Welcome to Spine IQ’s Back Blog! This week we will engaging in a detailed discussion of a stepped process for chiropractic management of low back pain by “tying together” components from previous blogs into one helpful BACK FILE. To do so we will link to previous blogs and add new information. Our hope is that this will help new readers will discover our previous blogs, remind long time readers of previous blog topics and show you how this information can be pulled together to create a clear pathway for managing low back pain.

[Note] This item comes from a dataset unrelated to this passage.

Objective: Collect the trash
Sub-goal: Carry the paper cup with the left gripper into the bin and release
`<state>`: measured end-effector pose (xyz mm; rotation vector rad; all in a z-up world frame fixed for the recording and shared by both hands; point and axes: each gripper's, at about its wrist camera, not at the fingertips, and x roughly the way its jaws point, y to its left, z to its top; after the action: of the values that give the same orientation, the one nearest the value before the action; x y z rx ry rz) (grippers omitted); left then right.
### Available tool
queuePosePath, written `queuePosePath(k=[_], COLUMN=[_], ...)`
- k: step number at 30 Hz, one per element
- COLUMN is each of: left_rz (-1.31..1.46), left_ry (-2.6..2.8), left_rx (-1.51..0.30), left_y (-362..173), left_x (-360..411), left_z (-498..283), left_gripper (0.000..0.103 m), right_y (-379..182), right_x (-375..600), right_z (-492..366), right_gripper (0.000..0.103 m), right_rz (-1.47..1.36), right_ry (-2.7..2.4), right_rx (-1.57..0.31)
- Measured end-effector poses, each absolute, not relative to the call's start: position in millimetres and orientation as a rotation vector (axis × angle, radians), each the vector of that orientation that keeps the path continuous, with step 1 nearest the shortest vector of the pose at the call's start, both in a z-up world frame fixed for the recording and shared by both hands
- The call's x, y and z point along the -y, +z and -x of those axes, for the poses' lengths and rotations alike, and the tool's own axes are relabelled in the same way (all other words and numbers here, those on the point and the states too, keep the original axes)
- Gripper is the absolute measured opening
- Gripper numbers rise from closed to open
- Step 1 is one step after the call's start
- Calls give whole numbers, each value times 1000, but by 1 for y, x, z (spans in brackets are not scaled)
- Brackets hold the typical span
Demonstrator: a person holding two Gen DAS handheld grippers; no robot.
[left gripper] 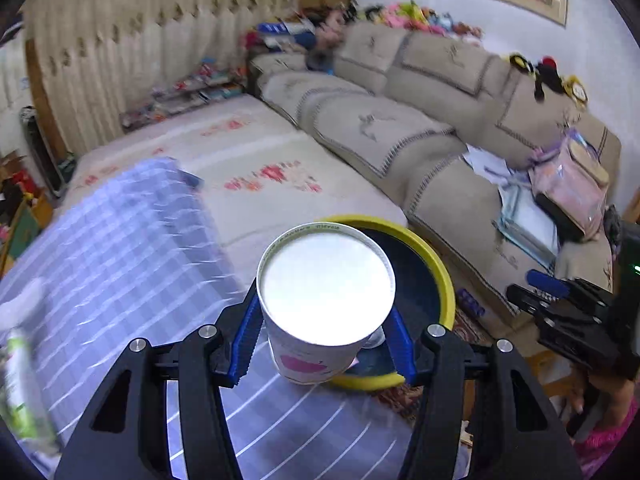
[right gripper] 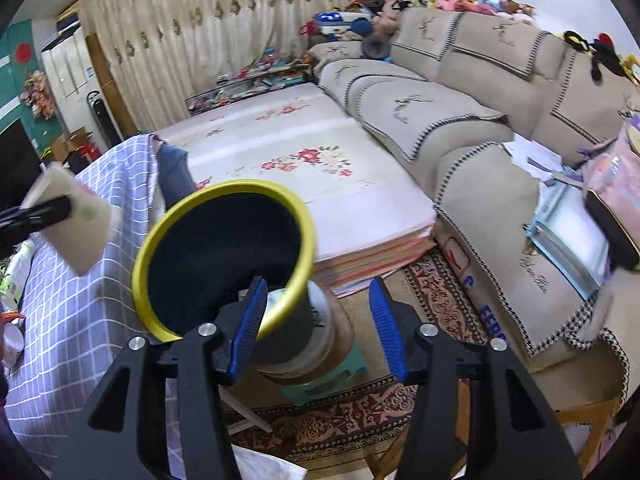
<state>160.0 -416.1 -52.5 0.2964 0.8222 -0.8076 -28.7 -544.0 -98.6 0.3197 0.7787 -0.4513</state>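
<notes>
My left gripper [left gripper: 322, 340] is shut on a white paper cup [left gripper: 326, 300] with a pink print, its bottom facing the camera. It holds the cup at the near rim of a black bin with a yellow rim [left gripper: 442, 272]. In the right wrist view the same cup [right gripper: 80, 224] hangs at the left, above and beside the bin [right gripper: 228, 256]. My right gripper [right gripper: 318, 328] is open and empty, its left finger just before the bin's yellow rim. The right gripper also shows in the left wrist view [left gripper: 560, 300].
A table with a purple checked cloth [right gripper: 76, 320] stands left of the bin, with a white-green packet [left gripper: 20, 392] on it. A floral mattress [right gripper: 304, 160] lies behind. A beige sofa [right gripper: 480, 120] with bags and papers runs along the right. A patterned rug [right gripper: 436, 300] covers the floor.
</notes>
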Motion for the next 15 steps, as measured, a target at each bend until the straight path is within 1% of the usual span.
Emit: queuePosePath(k=[6,10,11,13,15], left_rz=[-358,-384,-386,-386,-385], left_ry=[-806,-778,-777,-770,-755], left_rx=[-932,-964,-973,-983,-980], left_y=[-103,-132,-137,-146,-150], left_x=[484,503,506,512,513], left_z=[-187,-203,-206,-212,-217], left_gripper=[56,57,59,79,82], right_y=[-101,-104,-105,-107,-109], right_x=[563,570,571,572,573], right_z=[43,46,45,44,43], right_gripper=[55,55,55,55,56], right_rz=[-344,-355,-356,-358,-363], right_ry=[-487,-495,-494,-494,-491], right_rx=[-773,-775,-777,-781,-784])
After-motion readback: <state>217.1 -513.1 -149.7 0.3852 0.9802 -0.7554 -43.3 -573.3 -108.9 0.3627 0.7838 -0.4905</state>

Process for management of low back pain
This stepped process for management of low back pain was created through consensus from Chiropractors working in the VA by Vining et al.1
- Perform an evidence-based assessment ( Vining et al2) as outlined in a December 19, 2021 blog post
- Most importantly, conservative spine clinicians must screen for potential red flags that would indicate the ability to manage this patient in your office or to provide an appropriate referral. An international study on red flags was discussed in our December 17, 2021 blog and includes helpful reminders and referral considerations.
- After identifying that chiropractic care in your office is what is best for the patient, screening for yellow flags and other comorbid conditions that may impact, amplify, or influence prognosis is important
- Our July 14, 2021 blog discusses yellow flag screening in terms of both the evidence and implementation
- We know that patients are looking for help in understanding their pain experience and often view evaluation/assessment as a key part of the treatment process. Our September 1, 2021 blog discusses how reassurance and patient-centered dialogue can reduce pain intensity.

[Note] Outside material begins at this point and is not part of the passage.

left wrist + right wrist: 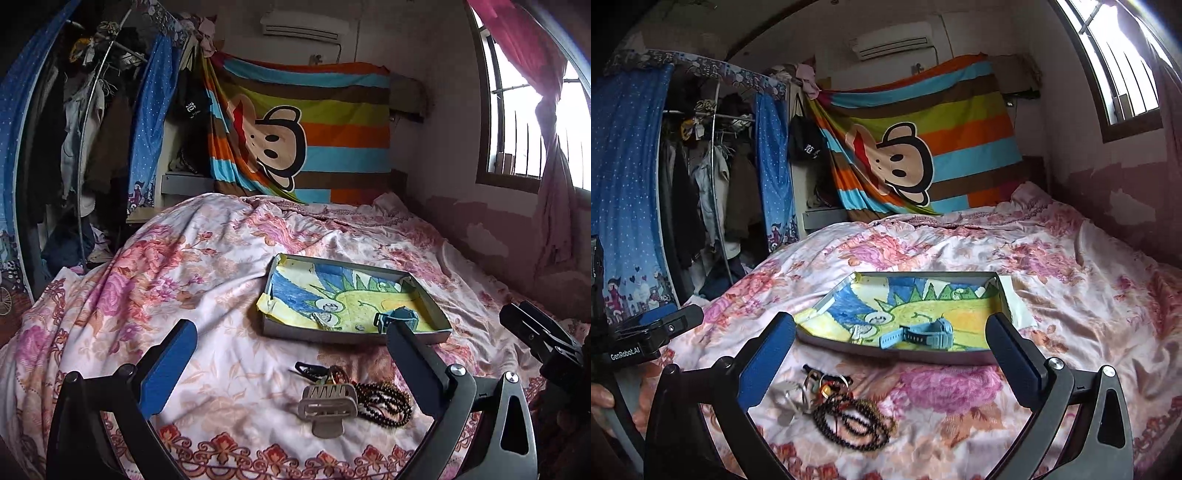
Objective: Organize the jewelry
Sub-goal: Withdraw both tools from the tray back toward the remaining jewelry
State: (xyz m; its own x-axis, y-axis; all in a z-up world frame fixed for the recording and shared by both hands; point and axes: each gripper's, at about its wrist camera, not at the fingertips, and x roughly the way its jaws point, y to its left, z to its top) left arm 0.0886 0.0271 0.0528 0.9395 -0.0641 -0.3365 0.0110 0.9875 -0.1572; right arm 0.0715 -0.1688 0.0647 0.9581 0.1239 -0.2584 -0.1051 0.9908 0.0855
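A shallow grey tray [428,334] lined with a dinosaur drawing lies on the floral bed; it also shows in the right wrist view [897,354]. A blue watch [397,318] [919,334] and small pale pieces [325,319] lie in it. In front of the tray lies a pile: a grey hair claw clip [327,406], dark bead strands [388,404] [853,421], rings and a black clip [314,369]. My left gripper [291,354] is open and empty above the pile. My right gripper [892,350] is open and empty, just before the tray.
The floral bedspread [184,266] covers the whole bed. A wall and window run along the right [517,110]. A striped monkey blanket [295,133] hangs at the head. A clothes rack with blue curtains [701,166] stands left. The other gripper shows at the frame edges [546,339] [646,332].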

- Using a shared-decision making process is key to developing appropriate care pathways.
- In our previous blogs we demonstrated care that is concordant with clinical practice guidelines leads to better patient outcomes
- There are numerous evidence-based treatments approaches for spine care that could be discussed by the patient and clinician in order to ensure that the appropriate care is chosen from available guideline recommendations. This process was discussed in our February 2, 2022 blog
- Continuous monitoring and adjusting of the care plan is throughout the care continuim
- Consistent with guideline recommendations, empowering patients to self-manage their pain and future flare-ups is an important goal that is desired by many patients. In our August 18, 2021 blog, we discussed tips and advice on how to work towards patient self-management with.
- Guidelines also recommend that validated outcome measures are used to monitor patient symptoms. The how and why of implementing outcome measures in your clinic was outlined in our July 21, 2021 blog, which also includes tips on implementation.

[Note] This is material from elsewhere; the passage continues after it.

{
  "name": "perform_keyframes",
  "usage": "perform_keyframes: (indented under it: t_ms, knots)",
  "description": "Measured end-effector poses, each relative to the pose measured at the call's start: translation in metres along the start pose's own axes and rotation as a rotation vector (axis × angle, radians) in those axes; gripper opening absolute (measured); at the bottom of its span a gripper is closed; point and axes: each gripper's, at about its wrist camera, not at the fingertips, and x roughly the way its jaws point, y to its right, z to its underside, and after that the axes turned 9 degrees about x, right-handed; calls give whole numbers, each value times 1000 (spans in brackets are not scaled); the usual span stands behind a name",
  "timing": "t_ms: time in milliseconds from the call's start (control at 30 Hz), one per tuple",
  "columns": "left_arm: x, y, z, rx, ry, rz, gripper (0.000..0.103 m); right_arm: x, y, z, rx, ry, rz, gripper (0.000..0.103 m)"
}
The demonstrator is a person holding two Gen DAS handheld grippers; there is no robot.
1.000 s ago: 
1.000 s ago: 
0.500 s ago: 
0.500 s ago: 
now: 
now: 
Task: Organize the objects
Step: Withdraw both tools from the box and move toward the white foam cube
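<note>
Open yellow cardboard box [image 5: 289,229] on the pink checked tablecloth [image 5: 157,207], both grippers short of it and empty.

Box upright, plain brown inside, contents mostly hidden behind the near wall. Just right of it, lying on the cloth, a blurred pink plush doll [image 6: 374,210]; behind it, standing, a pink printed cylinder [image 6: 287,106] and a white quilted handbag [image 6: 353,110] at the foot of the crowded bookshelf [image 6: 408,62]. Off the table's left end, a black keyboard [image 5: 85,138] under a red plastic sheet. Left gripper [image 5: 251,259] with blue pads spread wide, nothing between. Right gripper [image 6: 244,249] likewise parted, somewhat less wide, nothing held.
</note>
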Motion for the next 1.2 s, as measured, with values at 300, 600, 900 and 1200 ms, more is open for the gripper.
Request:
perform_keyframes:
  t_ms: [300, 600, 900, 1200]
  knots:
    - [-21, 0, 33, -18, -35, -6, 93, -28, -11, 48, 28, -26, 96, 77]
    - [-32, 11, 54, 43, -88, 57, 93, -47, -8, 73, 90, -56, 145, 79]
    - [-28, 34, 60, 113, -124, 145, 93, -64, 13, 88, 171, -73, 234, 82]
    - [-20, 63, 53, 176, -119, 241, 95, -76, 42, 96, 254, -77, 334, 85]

We strive to make science and research easily accessible, understandable, and practical to the busy, hard-working clinician. We hope that this blog post achieves that goal. To our new readers: please take the time to read our previous blogs as they contain a wealth of information to help your everyday practice. To our long time readers: we hope that this blog brings together a wealth of information that, when used together, is helpful in your care of patients.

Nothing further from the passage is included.